Sono
numerosi i casi nella storia dello sport in cui l’esito ormai scontato
di una competizione improvvisamente viene stravolto. Tutti ricorderanno la
finale di champions league ‘05 dove il Milan si è fatto rimontare tre
gol, molti si saranno emozionati vedendo Soldatino trionfare
nell’ippodromo di “febbre da cavallo”, alcuni avranno ancora in
memoria la fantastica rimonta di Gelindo Bordin a Seul ’88, pochi
ricorderanno l’ungherese Puskas, interpretato da Marco Comotto, cedere
per crampi a pochi passi dalla vittoria nello sceneggiato “momenti di
gloria”, purtroppo pochissimi avranno visto Eduard Zenovka (nella foto a
destra) perdere
l’oro olimpico ormai suo.
Forse però tra tutte le vicende sopraccitate è proprio quest’ultima
l’unica che ogni pentatleta dovrebbe assolutamente avere nella propria
videoteca privata. In quel frangente Eduard dispensò involontariamente
degli insegnamenti fondamentali per chiunque voglia fare sport ad alto
livello.
Veniamo alla cronaca. Stiamo parlando della gara di pentathlon moderno dei
giochi olimpici di Atlanta ’96. La gara di corsa vedeva partire con il
numero uno l’azzurro Toraldo che però aveva un vantaggio troppo esiguo
per sperare nella medaglia. Infatti i veri protagonisti di questa prova
furono altri quattro, di cui due controfigure: Swatkovski che tentò la
disperata rimonta ma che dovette accontentarsi di un quarto posto, si
rifarà poi a Sidney, e il magiaro Martinek, campione olimpico di
Seul, che condusse la gara per buona parte ma che cedette al ritmo
indiavolato di chi arrivava da dietro, finì terzo; e due veri
protagonisti: il titolatissimo Zenovka e l’outsider Parygin (nella foto
in alto a sinistra) .
Quest’ultimo approfittò nella prima parte di gara del ritmo fatto
dall’ungherese per poi attaccarsi al russo quando sopraggiunse da
dietro.
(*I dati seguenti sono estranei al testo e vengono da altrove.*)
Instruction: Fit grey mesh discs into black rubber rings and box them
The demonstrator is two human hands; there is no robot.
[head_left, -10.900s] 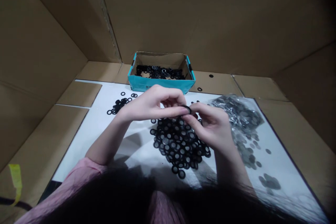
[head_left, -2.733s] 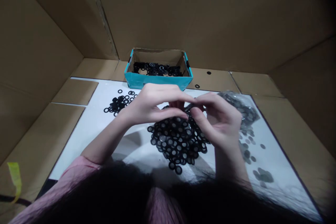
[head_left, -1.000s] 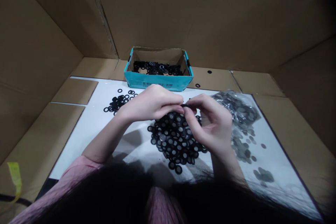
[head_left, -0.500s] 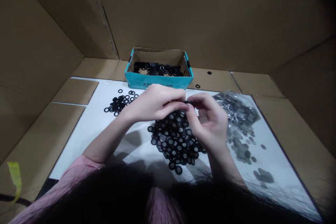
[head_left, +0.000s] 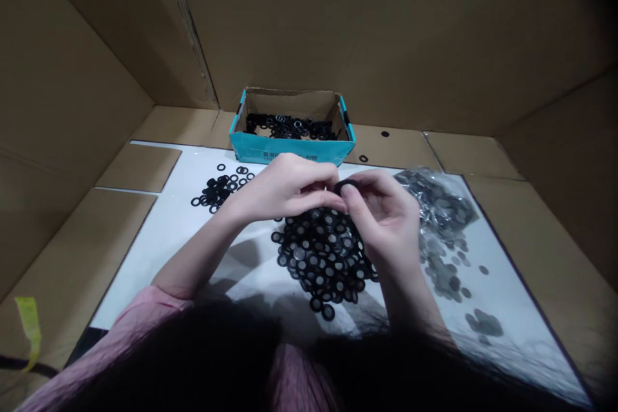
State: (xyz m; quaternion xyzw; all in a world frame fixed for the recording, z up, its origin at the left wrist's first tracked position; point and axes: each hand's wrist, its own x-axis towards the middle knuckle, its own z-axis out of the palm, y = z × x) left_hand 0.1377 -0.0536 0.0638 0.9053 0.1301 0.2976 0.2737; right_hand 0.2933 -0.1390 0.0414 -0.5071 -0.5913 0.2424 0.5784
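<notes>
Right hand (head_left: 393, 215) has a black ring (head_left: 346, 186) pinched in its fingers, thumb on the near face, ring tilted and held up above the far part of the heap (head_left: 328, 257). Left hand (head_left: 290, 190) right beside it, fingers curled, thumb stretched toward the ring; can't tell if the left fingers grip it too, contact is hidden. Both wrists bent inward, fingertips nearly meeting

Heap sits on the white tabletop (head_left: 159, 238) below and nearer than the hands: black rings with grey discs showing in their centres, piled on each other, two at the near edge. Open teal cardboard box (head_left: 290, 149) beyond the hands, more black rings inside, printed characters on its near side, partly covered by left hand. Scattered black rings (head_left: 215, 192) left of the left hand, some overlapping, some flat and apart. Clear plastic bag (head_left: 437, 199) with grey discs inside, beyond and right of right hand; loose grey discs (head_left: 444, 273) spread from it toward the near side, small cluster (head_left: 484, 322) nearer still. One single ring (head_left: 364, 158) and a dark disc (head_left: 385, 134) on the cardboard (head_left: 405, 145) right of the box. Pink sleeve (head_left: 154, 306) on left arm, yellow strip (head_left: 29, 325) at far left
</notes>
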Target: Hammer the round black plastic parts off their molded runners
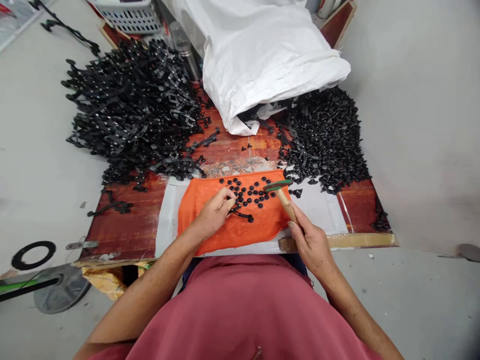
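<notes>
My left hand has its thumb and fingertips pinched on a black plastic strip part with round knobs, over an orange cloth. The fingers partly hide that part. In my right hand is the wooden handle of a hammer with a narrow green head. The hammer head hovers or rests above the cloth's right side; I cannot tell whether it touches. Several small round black caps lie spread on the cloth between the two hands.
A large heap of black strip parts rises at the left of the red-brown wooden table. A pile of small black pieces lies at the right. Behind stand a white sack, a metal flask and a grey basket.
</notes>
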Motion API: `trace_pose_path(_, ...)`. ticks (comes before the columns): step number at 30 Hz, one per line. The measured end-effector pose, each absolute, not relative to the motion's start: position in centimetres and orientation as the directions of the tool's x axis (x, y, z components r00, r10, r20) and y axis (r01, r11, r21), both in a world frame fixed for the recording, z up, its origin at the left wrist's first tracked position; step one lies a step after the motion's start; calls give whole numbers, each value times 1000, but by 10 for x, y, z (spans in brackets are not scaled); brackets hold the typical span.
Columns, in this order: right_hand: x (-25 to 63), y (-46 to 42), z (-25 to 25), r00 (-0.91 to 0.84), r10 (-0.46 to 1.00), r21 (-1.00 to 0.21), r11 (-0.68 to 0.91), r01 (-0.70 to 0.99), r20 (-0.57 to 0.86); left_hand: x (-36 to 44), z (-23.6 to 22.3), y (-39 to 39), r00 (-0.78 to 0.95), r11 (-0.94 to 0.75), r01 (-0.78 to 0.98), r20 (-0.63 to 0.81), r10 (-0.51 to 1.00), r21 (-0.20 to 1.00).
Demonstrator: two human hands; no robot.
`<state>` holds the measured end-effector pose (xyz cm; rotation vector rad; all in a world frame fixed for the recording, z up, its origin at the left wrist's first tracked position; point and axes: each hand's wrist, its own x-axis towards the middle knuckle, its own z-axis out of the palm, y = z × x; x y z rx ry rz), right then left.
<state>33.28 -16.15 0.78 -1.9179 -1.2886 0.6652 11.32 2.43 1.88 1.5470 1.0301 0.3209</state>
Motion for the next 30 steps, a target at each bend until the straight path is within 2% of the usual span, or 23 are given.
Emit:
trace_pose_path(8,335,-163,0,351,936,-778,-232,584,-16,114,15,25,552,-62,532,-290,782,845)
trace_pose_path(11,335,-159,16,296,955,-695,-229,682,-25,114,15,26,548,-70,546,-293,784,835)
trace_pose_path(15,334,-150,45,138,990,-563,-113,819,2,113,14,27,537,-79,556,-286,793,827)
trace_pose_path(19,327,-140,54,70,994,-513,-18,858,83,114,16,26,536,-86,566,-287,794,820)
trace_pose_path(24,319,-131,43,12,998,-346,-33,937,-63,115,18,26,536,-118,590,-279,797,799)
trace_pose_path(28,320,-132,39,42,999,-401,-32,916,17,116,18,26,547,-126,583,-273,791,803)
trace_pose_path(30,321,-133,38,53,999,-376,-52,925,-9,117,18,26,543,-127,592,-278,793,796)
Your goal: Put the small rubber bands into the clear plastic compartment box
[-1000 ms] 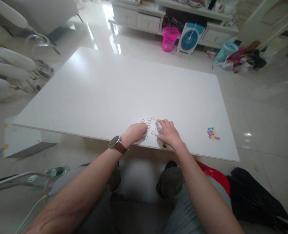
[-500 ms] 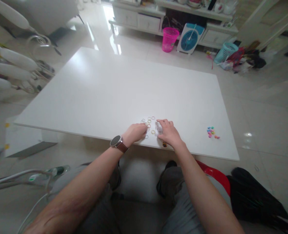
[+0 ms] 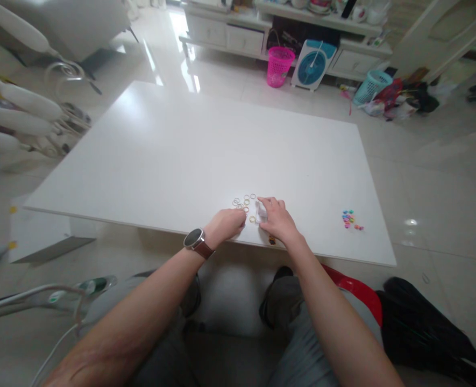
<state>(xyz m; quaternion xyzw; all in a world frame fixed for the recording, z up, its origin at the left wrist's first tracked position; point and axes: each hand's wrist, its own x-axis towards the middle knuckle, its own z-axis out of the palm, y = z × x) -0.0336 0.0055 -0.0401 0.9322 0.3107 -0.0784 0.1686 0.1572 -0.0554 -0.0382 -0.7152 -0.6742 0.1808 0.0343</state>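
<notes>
Several small yellowish rubber bands (image 3: 246,201) lie scattered near the front edge of a white table (image 3: 205,150). My left hand (image 3: 227,224), with a watch on its wrist, rests curled at the bands, fingertips pinched among them; what they grip is too small to make out. My right hand (image 3: 277,220) sits just right of the bands, fingers closed around a small clear plastic item (image 3: 261,211).
A cluster of small colourful beads (image 3: 348,218) lies on the table at the right. A tiny dark object (image 3: 271,241) sits at the table's front edge. A pink basket (image 3: 279,65), a blue fan (image 3: 313,64) and a teal basket (image 3: 372,85) stand beyond.
My left hand has shifted slightly right toward the right hand. The right hand stays in place on the clear item.
</notes>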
Arrivati a 500 metri dalla fine il cazaco cominciò a perdere
terreno e ormai il destino sembrava proprio segnato. A meno di cento metri
dall’arrivo, ormai sfinito, alzò le mani al cielo per festeggiare un
comunque eccezionale argento e si apprestò a rallentare del tutto. Ma
proprio in quel momento il leader, il russo Zenovka, si girò mostrando
all’avversario un volto stravolto e al limite della sopravvivenza.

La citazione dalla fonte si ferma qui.